- EXERCISE GOAL -
Check every line of the entries that follow, and copy the ones containing "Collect".

-- RECORDS TO PROCESS follows --

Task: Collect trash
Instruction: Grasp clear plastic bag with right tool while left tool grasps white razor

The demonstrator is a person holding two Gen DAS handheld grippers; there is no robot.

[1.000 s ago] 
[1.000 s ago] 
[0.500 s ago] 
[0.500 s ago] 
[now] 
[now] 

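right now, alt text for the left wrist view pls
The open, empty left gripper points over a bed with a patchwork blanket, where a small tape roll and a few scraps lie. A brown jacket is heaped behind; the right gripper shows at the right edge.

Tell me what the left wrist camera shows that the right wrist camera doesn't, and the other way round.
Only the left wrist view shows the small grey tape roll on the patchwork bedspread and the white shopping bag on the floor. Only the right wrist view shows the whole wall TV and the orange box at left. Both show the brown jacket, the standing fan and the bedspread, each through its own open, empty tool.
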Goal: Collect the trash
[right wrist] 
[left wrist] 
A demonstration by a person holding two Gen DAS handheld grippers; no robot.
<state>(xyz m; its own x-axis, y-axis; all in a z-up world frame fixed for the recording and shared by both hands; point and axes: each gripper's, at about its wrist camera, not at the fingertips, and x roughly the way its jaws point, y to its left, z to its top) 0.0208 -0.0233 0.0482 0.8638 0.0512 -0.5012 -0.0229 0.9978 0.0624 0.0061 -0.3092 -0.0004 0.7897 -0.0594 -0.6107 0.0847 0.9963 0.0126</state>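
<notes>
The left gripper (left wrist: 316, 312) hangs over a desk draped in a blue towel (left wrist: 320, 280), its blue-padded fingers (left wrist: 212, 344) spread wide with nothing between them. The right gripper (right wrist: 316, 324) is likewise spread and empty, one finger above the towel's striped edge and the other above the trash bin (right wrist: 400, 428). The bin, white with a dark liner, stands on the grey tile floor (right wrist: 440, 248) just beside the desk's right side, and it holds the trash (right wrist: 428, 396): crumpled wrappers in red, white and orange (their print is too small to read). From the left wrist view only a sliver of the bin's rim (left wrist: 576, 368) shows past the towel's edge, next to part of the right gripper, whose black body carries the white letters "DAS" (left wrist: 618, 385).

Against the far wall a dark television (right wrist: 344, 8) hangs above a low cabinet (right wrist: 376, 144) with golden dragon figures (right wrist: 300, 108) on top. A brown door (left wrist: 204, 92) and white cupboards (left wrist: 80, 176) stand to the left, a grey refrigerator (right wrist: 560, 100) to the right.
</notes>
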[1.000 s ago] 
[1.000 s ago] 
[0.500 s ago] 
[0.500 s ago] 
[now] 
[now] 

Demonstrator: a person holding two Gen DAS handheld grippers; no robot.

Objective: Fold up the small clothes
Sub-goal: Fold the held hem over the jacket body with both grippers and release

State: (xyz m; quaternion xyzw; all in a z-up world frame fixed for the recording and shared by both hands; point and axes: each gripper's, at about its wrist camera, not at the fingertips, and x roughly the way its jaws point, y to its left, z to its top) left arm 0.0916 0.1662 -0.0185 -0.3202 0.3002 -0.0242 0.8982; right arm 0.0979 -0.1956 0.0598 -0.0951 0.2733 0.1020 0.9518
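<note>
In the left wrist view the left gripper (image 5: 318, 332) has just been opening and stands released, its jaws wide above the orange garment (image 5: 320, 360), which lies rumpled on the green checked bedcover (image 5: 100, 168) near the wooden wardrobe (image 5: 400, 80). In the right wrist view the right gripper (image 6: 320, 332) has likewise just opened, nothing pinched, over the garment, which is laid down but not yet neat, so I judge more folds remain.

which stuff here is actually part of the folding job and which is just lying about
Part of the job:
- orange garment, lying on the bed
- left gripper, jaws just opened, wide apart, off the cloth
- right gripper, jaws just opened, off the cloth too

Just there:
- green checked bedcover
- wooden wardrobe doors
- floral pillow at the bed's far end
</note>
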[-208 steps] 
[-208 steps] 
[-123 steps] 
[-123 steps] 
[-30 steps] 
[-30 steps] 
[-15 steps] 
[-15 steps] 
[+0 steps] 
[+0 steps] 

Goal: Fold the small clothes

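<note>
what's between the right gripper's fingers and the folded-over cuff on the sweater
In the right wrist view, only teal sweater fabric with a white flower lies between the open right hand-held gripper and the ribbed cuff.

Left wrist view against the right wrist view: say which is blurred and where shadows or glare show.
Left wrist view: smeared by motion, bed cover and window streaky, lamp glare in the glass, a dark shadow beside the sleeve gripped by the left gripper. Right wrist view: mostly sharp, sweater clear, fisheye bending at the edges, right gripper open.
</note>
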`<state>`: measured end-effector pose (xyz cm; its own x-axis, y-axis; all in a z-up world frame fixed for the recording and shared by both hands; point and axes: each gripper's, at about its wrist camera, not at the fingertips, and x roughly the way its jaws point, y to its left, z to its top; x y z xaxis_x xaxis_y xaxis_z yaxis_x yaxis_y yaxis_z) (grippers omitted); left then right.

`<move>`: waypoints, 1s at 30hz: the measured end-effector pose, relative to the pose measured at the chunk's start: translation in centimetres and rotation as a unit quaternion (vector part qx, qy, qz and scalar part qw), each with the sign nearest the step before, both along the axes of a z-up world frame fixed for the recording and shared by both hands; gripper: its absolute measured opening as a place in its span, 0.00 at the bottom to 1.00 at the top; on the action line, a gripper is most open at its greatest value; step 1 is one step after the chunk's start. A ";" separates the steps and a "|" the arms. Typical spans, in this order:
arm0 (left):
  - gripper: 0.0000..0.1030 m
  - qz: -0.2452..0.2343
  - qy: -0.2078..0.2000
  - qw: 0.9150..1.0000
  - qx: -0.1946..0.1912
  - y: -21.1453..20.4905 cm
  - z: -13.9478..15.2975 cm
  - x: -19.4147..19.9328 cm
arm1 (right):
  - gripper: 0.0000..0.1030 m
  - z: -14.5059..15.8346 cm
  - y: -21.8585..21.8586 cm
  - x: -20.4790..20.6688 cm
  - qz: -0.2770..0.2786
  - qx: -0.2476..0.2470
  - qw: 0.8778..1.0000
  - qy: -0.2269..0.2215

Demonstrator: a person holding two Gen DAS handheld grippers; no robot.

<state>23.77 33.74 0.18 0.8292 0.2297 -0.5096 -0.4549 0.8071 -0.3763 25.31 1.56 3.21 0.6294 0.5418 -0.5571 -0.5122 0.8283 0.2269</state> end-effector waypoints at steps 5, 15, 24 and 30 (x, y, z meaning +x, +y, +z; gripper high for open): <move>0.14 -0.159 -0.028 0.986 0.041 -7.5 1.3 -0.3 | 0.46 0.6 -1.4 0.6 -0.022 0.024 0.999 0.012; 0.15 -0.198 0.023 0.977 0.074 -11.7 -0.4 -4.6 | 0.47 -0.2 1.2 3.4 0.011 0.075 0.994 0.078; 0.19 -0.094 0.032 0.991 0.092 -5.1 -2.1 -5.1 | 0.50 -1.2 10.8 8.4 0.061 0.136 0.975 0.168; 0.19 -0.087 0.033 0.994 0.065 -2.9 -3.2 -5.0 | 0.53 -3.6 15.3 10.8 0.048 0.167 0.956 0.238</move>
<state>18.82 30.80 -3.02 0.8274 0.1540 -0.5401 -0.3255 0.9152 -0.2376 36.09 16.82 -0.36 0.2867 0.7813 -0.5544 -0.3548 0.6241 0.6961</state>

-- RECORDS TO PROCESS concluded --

- YOUR RESPONSE -
Task: Collect trash
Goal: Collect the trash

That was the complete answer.